Biennale, a Brian Eno il Leone d’oro alla carriera, quello d’argento a Puckette

12 Marzo 2023

Se c’è un musicista che più di tanti altri ha incarnato e tuttora rappresenta al meglio lo spirito della ricerca con annessi gli intrecci e gli incontri con le arti visive e la sperimentazione più avanzata quello risponde al nome di Brian Eno. Al produttore inglese, compositore, inventore di generi musicali, artista visivo, padre della musica ambient, a cui arrivò partendo dal glam rock, andrà il Leone d’oro alla carriera musicale nell’ambito della Biennale Musica 2023 (dal 16 al 29 ottobre). In particolare, il Consiglio d’amministrazione della Biennale, accogliendo la proposta della direttrice del settore Musica Lucia Ronchetti ha deciso l’attribuzione del riconoscimento al musicista inglese “per la sua ricerca sulla qualità, la bellezza e la diffusione del suono digitale e la sua concezione dello spazio acustico come strumento compositivo”. A Miller Puckette, matematico americano, ma anche programmatore e performer invece, è stato deciso di assegnare il Leone d’argento “per l’ideazione e lo sviluppo dei software Max/Msp e Pure Data, due dei più importanti e diffusi programmi di informatica musicale che hanno fornito inedite possibilità a diverse generazioni di compositori, musicisti e artisti multimediali”. Il Leone d’oro a Brian Eno è soprattutto un importante riconoscimento a questo immenso e geniale inventore di generi, nonché figura di riferimento per generazioni di musicisti, grazie alla sua capacità di anticipare e lanciare idee. Costruttore come pochi di intriganti paesaggi sonori, Eno, originario di Woodbridge nel britannico Suffolk, sin dalla adolescenza è stato attratto dalla musica d’avanguardia di compositori come Le Monte Young, John Cage, Steve Reich e Terry Riley, quest’ultimi due in particolare, guru del minimalismo, sono stati particolarmente amati da Eno e costituiscono un riferimento importante per il suo inizio di compositore di musica per l’ambiente in album come “Music for airports” del 1978, forse il più conosciuto.

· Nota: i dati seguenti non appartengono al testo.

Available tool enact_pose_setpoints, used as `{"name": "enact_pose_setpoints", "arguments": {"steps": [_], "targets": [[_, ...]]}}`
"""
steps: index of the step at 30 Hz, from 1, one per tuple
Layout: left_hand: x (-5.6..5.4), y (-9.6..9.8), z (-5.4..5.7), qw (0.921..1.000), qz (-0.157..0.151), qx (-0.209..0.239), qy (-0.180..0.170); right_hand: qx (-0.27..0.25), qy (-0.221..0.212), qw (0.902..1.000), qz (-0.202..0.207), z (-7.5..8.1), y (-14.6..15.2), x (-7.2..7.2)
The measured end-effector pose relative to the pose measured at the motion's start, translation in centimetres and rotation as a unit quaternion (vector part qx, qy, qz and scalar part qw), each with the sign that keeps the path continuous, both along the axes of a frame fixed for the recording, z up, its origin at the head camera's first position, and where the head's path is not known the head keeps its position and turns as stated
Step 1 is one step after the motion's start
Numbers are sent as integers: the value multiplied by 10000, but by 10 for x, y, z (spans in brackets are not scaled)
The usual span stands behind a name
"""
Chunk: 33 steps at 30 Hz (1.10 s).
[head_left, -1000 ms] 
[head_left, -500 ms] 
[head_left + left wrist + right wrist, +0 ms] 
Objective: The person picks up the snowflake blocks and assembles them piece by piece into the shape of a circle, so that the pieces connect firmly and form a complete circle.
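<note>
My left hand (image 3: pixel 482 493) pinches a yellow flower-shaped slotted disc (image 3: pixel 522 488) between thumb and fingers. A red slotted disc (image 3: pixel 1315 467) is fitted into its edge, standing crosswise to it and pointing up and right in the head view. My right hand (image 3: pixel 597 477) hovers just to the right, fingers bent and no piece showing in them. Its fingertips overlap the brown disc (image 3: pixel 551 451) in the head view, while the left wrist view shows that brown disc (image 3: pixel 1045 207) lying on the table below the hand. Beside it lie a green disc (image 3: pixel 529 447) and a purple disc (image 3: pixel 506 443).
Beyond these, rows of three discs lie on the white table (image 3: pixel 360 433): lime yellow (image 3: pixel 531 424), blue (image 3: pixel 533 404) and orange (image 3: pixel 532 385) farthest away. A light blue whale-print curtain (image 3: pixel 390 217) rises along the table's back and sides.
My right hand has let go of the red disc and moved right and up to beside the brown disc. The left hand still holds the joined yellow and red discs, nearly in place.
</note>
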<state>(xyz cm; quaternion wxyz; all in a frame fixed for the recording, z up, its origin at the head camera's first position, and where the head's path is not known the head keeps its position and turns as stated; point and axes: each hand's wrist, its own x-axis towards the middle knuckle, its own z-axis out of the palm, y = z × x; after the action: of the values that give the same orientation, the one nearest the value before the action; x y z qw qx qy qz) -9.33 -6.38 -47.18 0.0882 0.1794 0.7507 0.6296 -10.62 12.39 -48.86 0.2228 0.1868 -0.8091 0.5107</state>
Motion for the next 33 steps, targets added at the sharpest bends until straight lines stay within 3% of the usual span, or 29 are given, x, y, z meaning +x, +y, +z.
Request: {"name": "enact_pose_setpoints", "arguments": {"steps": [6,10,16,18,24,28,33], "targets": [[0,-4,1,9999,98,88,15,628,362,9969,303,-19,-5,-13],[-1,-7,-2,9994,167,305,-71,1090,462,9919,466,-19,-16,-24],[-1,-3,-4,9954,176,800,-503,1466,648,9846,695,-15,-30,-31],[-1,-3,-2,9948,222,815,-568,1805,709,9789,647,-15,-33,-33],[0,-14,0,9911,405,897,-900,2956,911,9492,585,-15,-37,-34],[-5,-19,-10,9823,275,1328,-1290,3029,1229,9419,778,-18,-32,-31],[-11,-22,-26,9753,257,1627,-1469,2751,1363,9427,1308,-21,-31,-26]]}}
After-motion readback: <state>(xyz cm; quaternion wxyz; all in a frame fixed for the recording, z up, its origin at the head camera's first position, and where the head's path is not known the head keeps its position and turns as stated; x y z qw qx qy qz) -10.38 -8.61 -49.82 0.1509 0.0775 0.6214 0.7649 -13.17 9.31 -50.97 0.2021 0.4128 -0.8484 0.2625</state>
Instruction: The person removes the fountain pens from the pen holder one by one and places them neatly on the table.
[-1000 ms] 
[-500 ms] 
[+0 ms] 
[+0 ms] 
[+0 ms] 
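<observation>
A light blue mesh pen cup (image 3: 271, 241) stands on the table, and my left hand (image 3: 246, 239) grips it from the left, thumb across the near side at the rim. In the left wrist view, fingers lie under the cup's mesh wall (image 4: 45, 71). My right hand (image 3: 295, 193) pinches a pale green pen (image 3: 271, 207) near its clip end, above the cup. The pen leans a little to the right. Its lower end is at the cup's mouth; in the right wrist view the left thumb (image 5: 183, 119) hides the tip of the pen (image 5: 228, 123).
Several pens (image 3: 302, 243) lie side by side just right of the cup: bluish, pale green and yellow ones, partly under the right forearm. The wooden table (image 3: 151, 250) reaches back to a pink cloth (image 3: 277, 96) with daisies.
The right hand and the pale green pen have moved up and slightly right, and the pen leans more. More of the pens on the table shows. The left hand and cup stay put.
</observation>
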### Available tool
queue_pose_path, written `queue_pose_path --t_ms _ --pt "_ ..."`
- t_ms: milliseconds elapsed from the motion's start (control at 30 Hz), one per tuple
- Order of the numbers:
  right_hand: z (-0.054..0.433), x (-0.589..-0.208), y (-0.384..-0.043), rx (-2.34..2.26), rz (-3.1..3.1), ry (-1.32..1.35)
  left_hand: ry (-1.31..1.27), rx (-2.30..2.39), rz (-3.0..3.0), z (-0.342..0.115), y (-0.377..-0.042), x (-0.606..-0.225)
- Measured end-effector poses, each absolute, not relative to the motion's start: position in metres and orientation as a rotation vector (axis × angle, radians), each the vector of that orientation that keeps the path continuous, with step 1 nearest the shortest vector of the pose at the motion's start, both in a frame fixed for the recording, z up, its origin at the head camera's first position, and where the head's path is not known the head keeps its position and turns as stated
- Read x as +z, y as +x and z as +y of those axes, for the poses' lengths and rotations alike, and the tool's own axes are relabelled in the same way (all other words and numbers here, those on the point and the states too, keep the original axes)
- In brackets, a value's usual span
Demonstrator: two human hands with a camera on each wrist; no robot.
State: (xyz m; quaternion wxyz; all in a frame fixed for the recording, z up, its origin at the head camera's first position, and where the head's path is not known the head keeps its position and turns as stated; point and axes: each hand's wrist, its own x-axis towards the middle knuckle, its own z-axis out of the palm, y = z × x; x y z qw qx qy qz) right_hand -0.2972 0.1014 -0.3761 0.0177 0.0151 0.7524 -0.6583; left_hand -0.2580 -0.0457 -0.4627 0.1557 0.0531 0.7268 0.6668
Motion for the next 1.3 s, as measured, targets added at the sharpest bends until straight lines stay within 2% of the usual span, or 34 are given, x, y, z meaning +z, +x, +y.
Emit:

La copertina del disco di Brian Eno “Music for airports” risalente al 1978 tra i più conosciuti del compositore inglese a livello planetario

Ma anche gli altri, dal primo “Discreet Music” del 1975, “Before and after the science” del 1977 in cui si legge l’apertura a nuovi percorsi fino ad arrivare al celebrato “Music for film” (1978) e “On Land”. Ma prima della scoperta del suono ambient il giovane Eno a Londra, dove lavorava nel 1969 come grafico, incontra la band di glam rock dei Roxy Music di Phil Manzanera e Bryan Ferry con i quali collaborerà per alcuni anni, prima dedicandosi ai suoni e poi esibendosi dal vivo. Dal 1973 inizia la sua lunga carriera solista punteggiata continuamente da collaborazioni con i musicisti più disparati, incidendo a latere i suoi album. Sono collaborazioni importanti che lasciando il segno. Dal geniale chitarrista e sperimentatore Robert Fripp chitarrista dei King Crimsom, con il quale tuttora si ritrova per suonare anche dal vivo a Robert Wyatt dei Soft Machine e poi Matching Mole. Brian Eno incontra sulla sua strada via via musicisti e band formidabili come i Velvet Underground, David Byrne e i suoi Talking Heads (tra tutti l’album cult di “Remain in Light”). Contemporaneamente si apre sempre di più alla musica elettronica e alla musica etnica. Collabora con Jon Hassel e Harold Budd, il fratello Roger e Daniel Lanois  incidendo album a getto continuo fino a raggiungere oggi la rispettabile cifra di oltre quaranta dischi. In parallelo conduce esperimenti visivi e video d’arte, pittura e grafica realizzando diverse mostre in tutto il mondo. Ad aprile di due anni fa ha lanciato il progetto “EarthPercent” che devolve fondi raccolti dall’industria musicale ad alcune delle migliori organizzazioni benefiche ambientali impegnati sul fronte del cambiamento climatico.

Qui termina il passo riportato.